- What to produce:
The whole listing is to be set down again without alteration.

- Raw data:

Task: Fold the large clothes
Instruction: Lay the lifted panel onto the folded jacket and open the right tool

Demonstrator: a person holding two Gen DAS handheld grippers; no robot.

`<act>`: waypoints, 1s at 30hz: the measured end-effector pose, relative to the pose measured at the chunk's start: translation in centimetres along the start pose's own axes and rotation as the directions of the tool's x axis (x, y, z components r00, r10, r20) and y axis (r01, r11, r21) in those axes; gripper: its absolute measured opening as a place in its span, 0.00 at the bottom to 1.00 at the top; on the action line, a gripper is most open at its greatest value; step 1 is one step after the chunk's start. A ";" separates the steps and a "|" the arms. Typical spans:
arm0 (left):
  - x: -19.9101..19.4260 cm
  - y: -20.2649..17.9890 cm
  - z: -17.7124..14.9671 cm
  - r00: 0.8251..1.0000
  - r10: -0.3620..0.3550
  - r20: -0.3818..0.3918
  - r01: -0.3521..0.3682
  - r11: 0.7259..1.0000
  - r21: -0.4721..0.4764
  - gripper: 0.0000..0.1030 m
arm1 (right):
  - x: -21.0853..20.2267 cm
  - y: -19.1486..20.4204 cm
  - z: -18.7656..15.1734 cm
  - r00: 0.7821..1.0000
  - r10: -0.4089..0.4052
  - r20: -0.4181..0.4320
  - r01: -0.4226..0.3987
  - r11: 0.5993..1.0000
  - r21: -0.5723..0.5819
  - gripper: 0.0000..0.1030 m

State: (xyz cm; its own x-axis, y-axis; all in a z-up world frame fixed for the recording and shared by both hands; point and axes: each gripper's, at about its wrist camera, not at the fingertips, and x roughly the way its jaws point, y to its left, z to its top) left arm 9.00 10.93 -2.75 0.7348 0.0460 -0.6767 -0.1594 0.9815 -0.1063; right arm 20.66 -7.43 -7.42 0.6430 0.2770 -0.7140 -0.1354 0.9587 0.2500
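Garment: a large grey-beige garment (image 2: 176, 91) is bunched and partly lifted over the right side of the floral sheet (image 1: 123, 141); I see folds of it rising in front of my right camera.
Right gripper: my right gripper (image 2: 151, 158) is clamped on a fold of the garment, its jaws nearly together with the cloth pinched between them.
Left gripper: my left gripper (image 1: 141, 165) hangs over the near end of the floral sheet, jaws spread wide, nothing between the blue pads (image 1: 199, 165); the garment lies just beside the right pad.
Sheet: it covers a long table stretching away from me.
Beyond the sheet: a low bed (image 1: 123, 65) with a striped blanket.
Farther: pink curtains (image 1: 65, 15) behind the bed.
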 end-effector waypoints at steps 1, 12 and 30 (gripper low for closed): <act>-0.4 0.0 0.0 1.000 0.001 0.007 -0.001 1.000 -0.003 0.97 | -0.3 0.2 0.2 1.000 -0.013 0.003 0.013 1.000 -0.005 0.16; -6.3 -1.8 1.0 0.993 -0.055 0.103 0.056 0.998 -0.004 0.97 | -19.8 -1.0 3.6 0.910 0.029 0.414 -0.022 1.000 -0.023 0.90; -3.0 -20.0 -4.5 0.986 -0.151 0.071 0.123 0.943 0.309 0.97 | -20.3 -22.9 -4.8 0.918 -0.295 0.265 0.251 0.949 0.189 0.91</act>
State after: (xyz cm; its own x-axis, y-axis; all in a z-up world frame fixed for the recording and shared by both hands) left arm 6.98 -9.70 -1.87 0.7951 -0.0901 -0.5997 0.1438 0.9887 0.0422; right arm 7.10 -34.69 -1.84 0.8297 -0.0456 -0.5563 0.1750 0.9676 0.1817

- Output of the task:
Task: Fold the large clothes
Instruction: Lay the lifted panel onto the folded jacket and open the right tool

Demonstrator: a person holding two Gen DAS handheld grippers; no robot.

`<act>`: waypoints, 1s at 30hz: the measured end-effector pose, relative to the pose measured at the chunk's start: translation in centimetres along the start pose's own axes and rotation as the directions of the tool's x axis (x, y, z components r00, r10, r20) and y axis (r01, r11, r21) in those axes; gripper: its absolute measured opening as a place in its span, 0.00 at the bottom to 1.00 at the top; on the action line, a gripper is most open at its greatest value; step 1 is one step after the chunk's start. A ";" separates the steps and a "|" the arms. Typical spans:
arm0 (left):
  - x: -19.9101..19.4260 cm
  - y: -20.2649..17.9890 cm
  - z: -17.7124..14.9671 cm
  - r00: 0.8251..1.0000
  - r10: -0.3620..0.3550
  - r20: -0.3818..0.3918
  - r01: -0.3521..0.3682
  - r11: 0.7259..1.0000
  - r21: -0.4721..0.4764
  - gripper: 0.0000..0.1030 m
arm1 (right):
  - x: -21.0853..20.2267 cm
  - y: -19.1486..20.4204 cm
  - z: -18.7656..15.1734 cm
  - r00: 0.7821..1.0000
  - r10: -0.4089..0.4052
  - r20: -0.4181..0.4320
  - r01: -0.4226..0.3987
  - r11: 0.5993..1.0000
  - r21: -0.5723..0.5819
  - gripper: 0.0000..0.1030 m

State: (xyz cm; its own x-axis, y-axis; all in a z-up world frame fixed for the recording and shared by both hands; point and axes: each gripper's, at about its wrist camera, not at the fingertips, and x roughly the way its jaws point, y to its left, z to its top) left arm 9.00 10.93 -2.75 0.7348 0.0460 -0.6767 -0.1594 0.9815 -0.1063; right arm 20.66 -7.43 -7.42 0.6430 0.2770 -0.7140 -0.1354 0.9587 0.2500
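Garment: a large grey-beige garment (image 2: 176, 91) is bunched and partly lifted over the right side of the floral sheet (image 1: 123, 141); I see folds of it rising in front of my right camera.
Right gripper: my right gripper (image 2: 151, 158) is clamped on a fold of the garment, its jaws nearly together with the cloth pinched between them.
Left gripper: my left gripper (image 1: 141, 165) hangs over the near end of the floral sheet, jaws spread wide, nothing between the blue pads (image 1: 199, 165); the garment lies just beside the right pad.
Sheet: it covers a long table stretching away from me.
Beyond the sheet: a low bed (image 1: 123, 65) with a striped blanket.
Farther: pink curtains (image 1: 65, 15) behind the bed.
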 end-effector waypoints at steps 1, 12 and 30 (gripper low for closed): <act>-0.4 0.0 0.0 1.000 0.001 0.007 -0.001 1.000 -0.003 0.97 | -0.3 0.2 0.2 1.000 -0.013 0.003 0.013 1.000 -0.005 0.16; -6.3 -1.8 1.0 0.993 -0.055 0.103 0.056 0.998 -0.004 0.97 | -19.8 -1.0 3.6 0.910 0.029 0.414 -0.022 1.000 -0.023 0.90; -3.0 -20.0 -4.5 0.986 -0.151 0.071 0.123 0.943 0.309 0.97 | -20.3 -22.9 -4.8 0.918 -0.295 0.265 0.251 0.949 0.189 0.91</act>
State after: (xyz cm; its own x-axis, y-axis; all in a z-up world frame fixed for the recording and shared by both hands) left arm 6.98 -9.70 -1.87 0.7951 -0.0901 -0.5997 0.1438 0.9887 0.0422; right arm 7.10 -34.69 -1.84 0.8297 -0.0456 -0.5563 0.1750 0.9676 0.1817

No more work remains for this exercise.